Glin, PepsiCo: My career has been focused on service to others, whether it’s in my time as a Peace Corps volunteer, my tenure in the Obama administration, or my time now where I have the opportunity to serve communities around the world as a private sector social impact leader. But at my core, I’m moved by the desire to use these platforms to empower and encourage others to do more, to bring about transformational change for themselves, their families, their communities, and ultimately their countries. 

Today, I’m proud to say that I’m in my dream job. Because of our size, scale, and commitment, we can have a big impact, not only directly on communities and families, but on other companies that want to be a part of a change, that want to join us and look at collective action together. No one company can do this  alone; we can go further and do more together.

Smith, NationSwell: What’s your call to action to the community of practice who’ll read this?

Glin, PepsiCo: For me, it’s all about the three C’s. First, curiosity. Let’s make sure that when people think about these issues, they’re curious. I can give you so many stats about hunger and why we need to work to solve it together, but what goes further in people is if they embrace their curiosity. 

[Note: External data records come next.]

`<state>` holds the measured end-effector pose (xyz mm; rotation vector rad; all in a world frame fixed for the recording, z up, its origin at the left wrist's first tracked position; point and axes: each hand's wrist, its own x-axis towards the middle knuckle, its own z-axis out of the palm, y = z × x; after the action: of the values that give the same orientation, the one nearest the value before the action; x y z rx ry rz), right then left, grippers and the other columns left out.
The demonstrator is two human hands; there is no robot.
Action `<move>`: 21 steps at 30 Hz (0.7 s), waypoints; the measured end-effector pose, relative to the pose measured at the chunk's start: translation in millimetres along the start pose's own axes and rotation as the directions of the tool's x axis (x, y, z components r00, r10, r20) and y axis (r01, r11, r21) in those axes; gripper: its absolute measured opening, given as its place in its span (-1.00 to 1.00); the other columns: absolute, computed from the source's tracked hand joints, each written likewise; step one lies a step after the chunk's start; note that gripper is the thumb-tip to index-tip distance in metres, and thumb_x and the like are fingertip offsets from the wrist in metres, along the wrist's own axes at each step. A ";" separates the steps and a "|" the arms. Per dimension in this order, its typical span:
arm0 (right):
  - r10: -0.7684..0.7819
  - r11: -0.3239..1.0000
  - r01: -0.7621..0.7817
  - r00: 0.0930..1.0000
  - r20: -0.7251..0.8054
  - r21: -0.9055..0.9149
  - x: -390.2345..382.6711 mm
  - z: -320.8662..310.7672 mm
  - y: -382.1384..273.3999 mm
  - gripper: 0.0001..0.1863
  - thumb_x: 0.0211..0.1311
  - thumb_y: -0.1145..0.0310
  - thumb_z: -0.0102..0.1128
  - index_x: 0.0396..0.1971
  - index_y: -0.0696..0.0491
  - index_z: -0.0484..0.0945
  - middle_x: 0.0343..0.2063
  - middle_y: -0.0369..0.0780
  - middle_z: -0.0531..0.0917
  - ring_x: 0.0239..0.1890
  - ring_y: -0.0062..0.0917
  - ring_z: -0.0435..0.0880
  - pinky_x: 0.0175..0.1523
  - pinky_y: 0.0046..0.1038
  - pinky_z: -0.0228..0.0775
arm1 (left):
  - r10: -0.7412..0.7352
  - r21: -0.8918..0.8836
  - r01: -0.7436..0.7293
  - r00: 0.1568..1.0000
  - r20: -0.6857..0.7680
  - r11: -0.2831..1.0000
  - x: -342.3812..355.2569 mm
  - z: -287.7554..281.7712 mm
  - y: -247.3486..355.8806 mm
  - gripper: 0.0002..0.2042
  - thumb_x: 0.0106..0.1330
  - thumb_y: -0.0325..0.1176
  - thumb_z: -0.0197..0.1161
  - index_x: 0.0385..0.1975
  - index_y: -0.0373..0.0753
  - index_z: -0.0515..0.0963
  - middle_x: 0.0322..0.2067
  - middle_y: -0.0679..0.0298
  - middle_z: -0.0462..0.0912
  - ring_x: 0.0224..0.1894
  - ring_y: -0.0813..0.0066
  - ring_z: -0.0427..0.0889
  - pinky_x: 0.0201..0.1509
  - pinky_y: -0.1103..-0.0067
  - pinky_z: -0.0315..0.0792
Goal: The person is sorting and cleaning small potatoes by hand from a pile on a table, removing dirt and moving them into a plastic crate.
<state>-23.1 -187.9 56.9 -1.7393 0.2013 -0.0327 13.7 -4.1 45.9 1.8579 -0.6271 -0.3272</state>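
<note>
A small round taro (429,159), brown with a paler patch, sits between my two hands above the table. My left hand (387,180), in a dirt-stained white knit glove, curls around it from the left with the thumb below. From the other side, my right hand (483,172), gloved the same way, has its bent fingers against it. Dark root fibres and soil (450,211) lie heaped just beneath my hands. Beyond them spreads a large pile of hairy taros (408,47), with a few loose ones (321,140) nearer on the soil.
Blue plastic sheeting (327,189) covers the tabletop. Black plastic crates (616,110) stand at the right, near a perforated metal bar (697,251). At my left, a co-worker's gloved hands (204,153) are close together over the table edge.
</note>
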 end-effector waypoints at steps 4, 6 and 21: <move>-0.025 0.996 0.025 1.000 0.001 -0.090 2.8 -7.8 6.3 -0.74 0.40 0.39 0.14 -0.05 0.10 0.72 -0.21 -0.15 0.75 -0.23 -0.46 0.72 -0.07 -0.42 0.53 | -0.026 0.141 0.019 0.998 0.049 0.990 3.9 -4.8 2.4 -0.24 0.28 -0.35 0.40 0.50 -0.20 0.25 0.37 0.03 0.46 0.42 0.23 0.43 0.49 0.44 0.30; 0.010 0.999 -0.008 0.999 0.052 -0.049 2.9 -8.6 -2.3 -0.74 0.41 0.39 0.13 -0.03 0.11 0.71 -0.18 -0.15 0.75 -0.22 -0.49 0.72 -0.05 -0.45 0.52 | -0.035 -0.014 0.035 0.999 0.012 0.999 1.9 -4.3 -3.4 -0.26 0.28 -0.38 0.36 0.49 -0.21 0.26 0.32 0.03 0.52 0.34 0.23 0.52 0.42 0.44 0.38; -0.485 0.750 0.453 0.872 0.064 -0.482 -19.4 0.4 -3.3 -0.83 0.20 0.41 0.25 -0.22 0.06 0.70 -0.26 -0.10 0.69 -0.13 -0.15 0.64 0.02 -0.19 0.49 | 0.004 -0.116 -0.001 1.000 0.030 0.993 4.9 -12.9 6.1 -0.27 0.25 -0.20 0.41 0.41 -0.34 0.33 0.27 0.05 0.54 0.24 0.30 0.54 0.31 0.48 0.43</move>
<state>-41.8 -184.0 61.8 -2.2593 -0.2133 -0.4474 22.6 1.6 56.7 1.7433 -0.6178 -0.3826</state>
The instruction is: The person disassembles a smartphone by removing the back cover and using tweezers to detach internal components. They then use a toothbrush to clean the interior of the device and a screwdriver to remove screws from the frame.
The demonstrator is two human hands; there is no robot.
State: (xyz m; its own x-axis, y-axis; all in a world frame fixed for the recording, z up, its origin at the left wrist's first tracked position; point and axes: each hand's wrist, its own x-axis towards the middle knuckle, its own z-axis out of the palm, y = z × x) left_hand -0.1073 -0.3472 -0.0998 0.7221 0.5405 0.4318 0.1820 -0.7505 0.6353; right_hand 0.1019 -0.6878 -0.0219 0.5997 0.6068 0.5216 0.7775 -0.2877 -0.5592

The second C is about contributing. Martin Luther King, Jr. said that everyone can be great because everyone can serve. Whether people are volunteering, contributing their time in the form of mentoring, bringing their capabilities to bear with local organizations, or funding things worth funding, we can all contribute.  

And the last C is the importance of staying committed. This is a journey, not a sprint. The journey of a thousand miles begins with a single step, but there are 999 more after that. If we ask ourselves and our organizations what we do to prove that we’re committed to helping others, that’s going to drive real change.